Weakest Precondition, IF Statement

IF Rule

Given a simple if statement with the following general syntax, 

if C then S

And without an else-part, the rule for calculating wp() is as follows. 

    wp("if C then S" , R)

becomes 

C ==> wp(S, R)   &&    ( not C ) ==> R

IF Statement Example

We want to prove the following. Let R be the following boolean expression, 

forall x in i..n, A[j]>=A[x])

Now, we want to prove the following, and determine what value for precondition, Q, will ensure R is true after executing these statements. 

assert(Q);
i = i - 1;
if A[i] > A[j] then j = i;
assert(R);


assert(Q);
i = i - 1;
if A[i] > A[j] then j = i;
assert(forall x in i..n, A[j]>=A[x]);

Since, 

wp( "j = i",
    forall x in i..n, A[j]>=A[x] )
 = forall x in i..n, A[i]>=A[x]

We have, 

wp( "if A[i] > A[j] then j = i",
    forall x in i..n, A[j]>=A[x] ) =

( ( A[i]>A[j] ) ==>
    forall x in i..n, A[i]>=A[x] )  &&
( ( A[i]<=A[j] )  ==>
    forall x in i..n, A[j]>=A[x] )

Simplifying, 

( ( A[i]<=A[j] ) ||
  forall x in i..n, A[i]>=A[x] )   &&
( ( A[i]>A[j] )  ||
  forall x in i..n, A[j]>=A[x] )

An point (that will become interesting in a later example about loops) is that the postcondition imply the precondition simplified thus far.

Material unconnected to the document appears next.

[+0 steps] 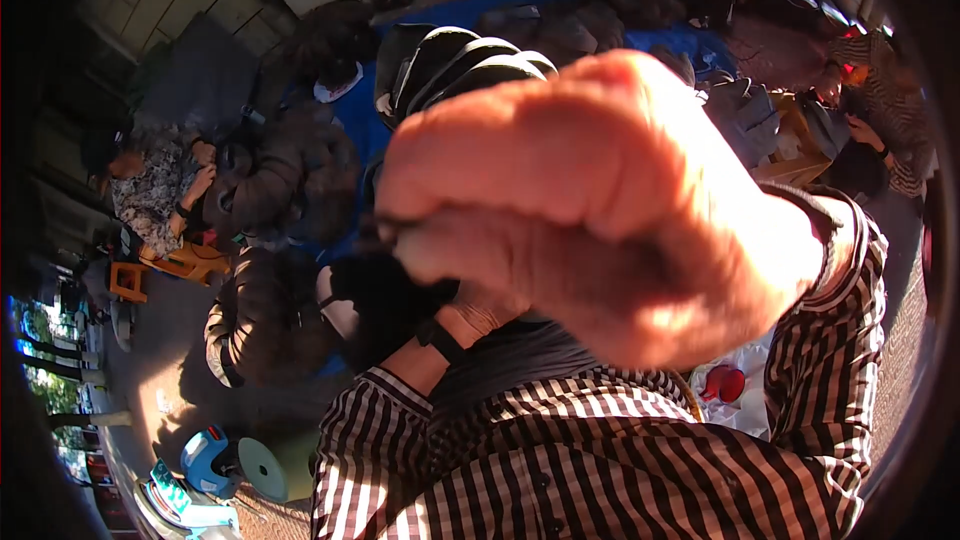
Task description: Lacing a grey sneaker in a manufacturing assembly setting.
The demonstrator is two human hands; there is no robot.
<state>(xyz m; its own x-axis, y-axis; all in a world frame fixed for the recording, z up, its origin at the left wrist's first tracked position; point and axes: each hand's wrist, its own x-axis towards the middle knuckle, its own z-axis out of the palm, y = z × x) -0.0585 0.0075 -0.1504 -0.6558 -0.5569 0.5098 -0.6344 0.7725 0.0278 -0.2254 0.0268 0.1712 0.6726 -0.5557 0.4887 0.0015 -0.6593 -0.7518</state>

Inotherwords, 

( forall x in i..n, A[j]>=A[x] ) ==>
  ( ( A[i]<=A[j] ) ||  forall x in i..n, A[i]>=A[x] )  &&
  ( ( A[i]>A[j] )  ||  forall x in i..n, A[j]>=A[x] )

Since R ==> Q, we may write, 

assert(R);
i = i - 1;
if A[i] > A[j] then j = i;
assert(R);

Truthtable for --> Review

Here is a review of the truthtable for ==>


p  q  p=>q  (not p)  (not p) or q
f  f   t      t
f  t   t      t
t  f   f      f
t  t   t      f

Other IF Rules

There are other syntaxes for if statements. And each of these requires a different rule for WP() calculations. For example, with the following general syntax, 

if C then S1 esle S2 end

And without an else-part, the rule for calculating wp() is as follows. 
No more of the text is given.